The board is expected to discuss the measure at its meeting next Wednesday and vote on the issue at its August meeting. By voluntarily joining PRIT before Oct. 1, it would have the option of withdrawing after five years.

Also slated to be captured by the legislation are two other Central Massachusetts funds: the Worcester County Regional Retirement System's and Fitchburg's. Both have recently opted voluntarily to join PRIT, joining other major local pension funds such as Newton's and Middlesex County's that have moved to the state in the last few years.

The Athol fund, which covers 365 town and school district employees and retirees, has ranked in the bottom 10 of the state's 106 public pension funds over five-, 10- and 22-year periods. And the Athol fund has 49.4 percent of its pension liabilities covered. Only eight other systems had lower liability coverage.
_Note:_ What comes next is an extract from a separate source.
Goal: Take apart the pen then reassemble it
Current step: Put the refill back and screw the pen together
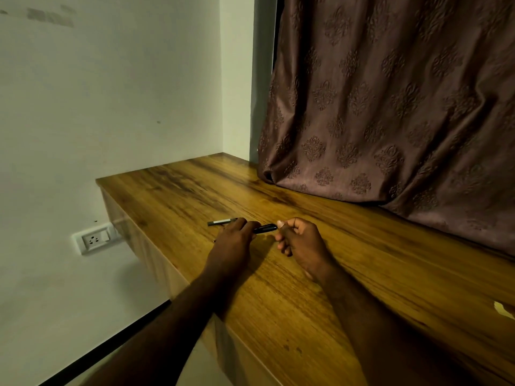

In 2006, one of its best years ever, the fund turned in an investment return of 11.5 percent, which qualified it as 10th worst of the 106 funds. Over five years, from 2001 to 2006, its performance ranked fourth from the bottom. Over 10 years, from 1996 to 2006, it ranked the third worst. And for the years since 1985, when legislators required that all public pensions be fully funded by 2028, it ranked second from last.

Cyndi Roy, a spokeswoman for the governor, said the move will help local taxpayers, who must make up the difference for poor pension fund investment returns by paying higher property taxes.

"For cities and towns with underperforming pension funds that have lost billions of dollars over the years, this is real money that taxpayers have had to provide through property taxes," Ms. Roy said. "Investing those underperforming funds in the consistently strong-performing state fund will ensure that retirees receive the benefits they deserve and that communities have the resources they need for education, public safety and public infrastructure improvements."

Mr. Ferrari said that until three years ago the system invested all its money with the former Fleet Bank, which he said maintained an essentially static portfolio with about 60 percent in stocks and 40 percent in bonds.

Just over three years ago, the pension board hired a pension consultant, the de Burlo Group of Boston, which moved to diversify the fund's holdings, and as a result the fund started producing better returns, Mr. Ferrari said.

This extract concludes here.